§ Supplied data:
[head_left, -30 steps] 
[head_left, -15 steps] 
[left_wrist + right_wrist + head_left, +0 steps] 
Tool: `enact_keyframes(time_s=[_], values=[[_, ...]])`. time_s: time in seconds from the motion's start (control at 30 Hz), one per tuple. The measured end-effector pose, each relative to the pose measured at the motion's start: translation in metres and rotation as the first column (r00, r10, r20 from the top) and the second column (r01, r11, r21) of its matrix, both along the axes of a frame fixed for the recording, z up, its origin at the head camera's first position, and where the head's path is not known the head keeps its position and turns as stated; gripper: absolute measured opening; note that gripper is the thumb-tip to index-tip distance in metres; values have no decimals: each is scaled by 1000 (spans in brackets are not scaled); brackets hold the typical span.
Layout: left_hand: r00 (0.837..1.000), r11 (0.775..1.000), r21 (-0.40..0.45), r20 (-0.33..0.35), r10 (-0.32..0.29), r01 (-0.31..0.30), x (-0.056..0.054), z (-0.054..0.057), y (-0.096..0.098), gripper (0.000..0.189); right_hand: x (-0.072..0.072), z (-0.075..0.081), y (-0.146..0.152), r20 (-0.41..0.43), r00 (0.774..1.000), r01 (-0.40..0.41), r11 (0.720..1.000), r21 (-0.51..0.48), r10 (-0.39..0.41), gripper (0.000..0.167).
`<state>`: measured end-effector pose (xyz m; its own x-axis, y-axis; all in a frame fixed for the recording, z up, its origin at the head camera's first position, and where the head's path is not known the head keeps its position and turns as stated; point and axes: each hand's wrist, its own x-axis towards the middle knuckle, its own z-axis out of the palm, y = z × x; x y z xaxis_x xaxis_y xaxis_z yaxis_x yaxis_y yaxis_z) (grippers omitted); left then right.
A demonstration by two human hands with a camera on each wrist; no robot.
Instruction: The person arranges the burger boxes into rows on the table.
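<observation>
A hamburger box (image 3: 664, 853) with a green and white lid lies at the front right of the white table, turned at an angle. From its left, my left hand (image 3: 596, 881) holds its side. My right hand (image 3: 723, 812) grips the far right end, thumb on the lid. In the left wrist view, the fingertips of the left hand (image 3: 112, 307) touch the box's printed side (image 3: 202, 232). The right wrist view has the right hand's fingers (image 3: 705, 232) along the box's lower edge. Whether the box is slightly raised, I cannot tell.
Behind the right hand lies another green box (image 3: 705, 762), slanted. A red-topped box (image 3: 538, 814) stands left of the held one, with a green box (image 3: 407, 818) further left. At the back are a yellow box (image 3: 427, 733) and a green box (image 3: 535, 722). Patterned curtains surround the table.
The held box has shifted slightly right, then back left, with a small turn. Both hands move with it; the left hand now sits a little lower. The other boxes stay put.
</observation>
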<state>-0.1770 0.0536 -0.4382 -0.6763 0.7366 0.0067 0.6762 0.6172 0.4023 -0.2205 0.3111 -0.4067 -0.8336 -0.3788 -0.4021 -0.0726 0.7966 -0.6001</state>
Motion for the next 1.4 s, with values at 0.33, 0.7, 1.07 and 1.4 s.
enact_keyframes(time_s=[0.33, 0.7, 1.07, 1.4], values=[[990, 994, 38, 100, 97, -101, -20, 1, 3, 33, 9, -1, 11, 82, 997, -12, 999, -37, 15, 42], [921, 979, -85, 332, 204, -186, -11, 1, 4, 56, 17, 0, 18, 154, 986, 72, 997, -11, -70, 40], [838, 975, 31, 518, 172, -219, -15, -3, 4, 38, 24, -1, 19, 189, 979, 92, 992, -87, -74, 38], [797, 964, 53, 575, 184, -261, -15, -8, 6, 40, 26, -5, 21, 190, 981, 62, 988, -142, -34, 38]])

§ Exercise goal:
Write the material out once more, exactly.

§ Reply to the task:
[head_left, -30 steps] 
[head_left, -15 steps] 
[left_wrist + right_wrist + head_left, +0 steps] 
Tool: `enact_keyframes(time_s=[_], values=[[_, ...]])`. time_s: time in seconds from the motion's start (control at 30 Hz), one per tuple. The measured end-effector pose, each relative to the pose measured at the motion's start: translation in metres and rotation as the first column (r00, r10, r20 from the top) and the second column (r01, r11, r21) of its matrix, both along the axes of a frame fixed for the recording, z up, its origin at the head camera's first position, and where the head's path is not known the head keeps its position and turns as stated; gripper: absolute measured opening; note that gripper is the thumb-tip to index-tip distance in metres; values have no decimals: each is scaled by 1000 (spans in brackets are not scaled); brackets hold the typical span.
Layout: left_hand: r00 (0.837..1.000), r11 (0.775..1.000), r21 (-0.40..0.45), r20 (-0.33..0.35), r10 (-0.32..0.29), r01 (-0.31..0.30), x (-0.056..0.054), z (-0.054..0.057), y (-0.096..0.098), gripper (0.000..0.189); right_hand: x (-0.072..0.072), z (-0.075..0.081), y (-0.146..0.152), r20 (-0.41..0.43), r00 (0.774..1.000), r01 (-0.40..0.41), r11 (0.720..1.000), r21 (-0.51..0.48), r10 (-0.39..0.41), gripper (0.000..0.167).
`<state>`: measured end-effector pose (xyz m; its own x-axis, y-axis; all in a frame fixed for the recording, z up, its origin at the head camera's first position, and where the head's path is not known the head keeps its position and turns as stated; point and axes: each hand's wrist, its own x-axis towards the middle knuckle, its own z-axis out of the palm, y = z × x; x y z xaxis_x xaxis_y xaxis_z yaxis_x yaxis_y yaxis_z) (grippers omitted); left then right.
A demonstration by two human hands with a camera on each wrist; no robot.
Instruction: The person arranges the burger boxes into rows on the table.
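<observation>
A hamburger box (image 3: 664, 853) with a green and white lid lies at the front right of the white table, turned at an angle. From its left, my left hand (image 3: 596, 881) holds its side. My right hand (image 3: 723, 812) grips the far right end, thumb on the lid. In the left wrist view, the fingertips of the left hand (image 3: 112, 307) touch the box's printed side (image 3: 202, 232). The right wrist view has the right hand's fingers (image 3: 705, 232) along the box's lower edge. Whether the box is slightly raised, I cannot tell.
Behind the right hand lies another green box (image 3: 705, 762), slanted. A red-topped box (image 3: 538, 814) stands left of the held one, with a green box (image 3: 407, 818) further left. At the back are a yellow box (image 3: 427, 733) and a green box (image 3: 535, 722). Patterned curtains surround the table.
The held box has shifted slightly right, then back left, with a small turn. Both hands move with it; the left hand now sits a little lower. The other boxes stay put.
</observation>
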<state>-0.1770 0.0536 -0.4382 -0.6763 0.7366 0.0067 0.6762 0.6172 0.4023 -0.2205 0.3111 -0.4067 -0.8336 -0.3788 -0.4021 -0.0726 0.7966 -0.6001</state>
Motion for the next 1.4 s, with values at 0.33, 0.7, 1.07 and 1.4 s.
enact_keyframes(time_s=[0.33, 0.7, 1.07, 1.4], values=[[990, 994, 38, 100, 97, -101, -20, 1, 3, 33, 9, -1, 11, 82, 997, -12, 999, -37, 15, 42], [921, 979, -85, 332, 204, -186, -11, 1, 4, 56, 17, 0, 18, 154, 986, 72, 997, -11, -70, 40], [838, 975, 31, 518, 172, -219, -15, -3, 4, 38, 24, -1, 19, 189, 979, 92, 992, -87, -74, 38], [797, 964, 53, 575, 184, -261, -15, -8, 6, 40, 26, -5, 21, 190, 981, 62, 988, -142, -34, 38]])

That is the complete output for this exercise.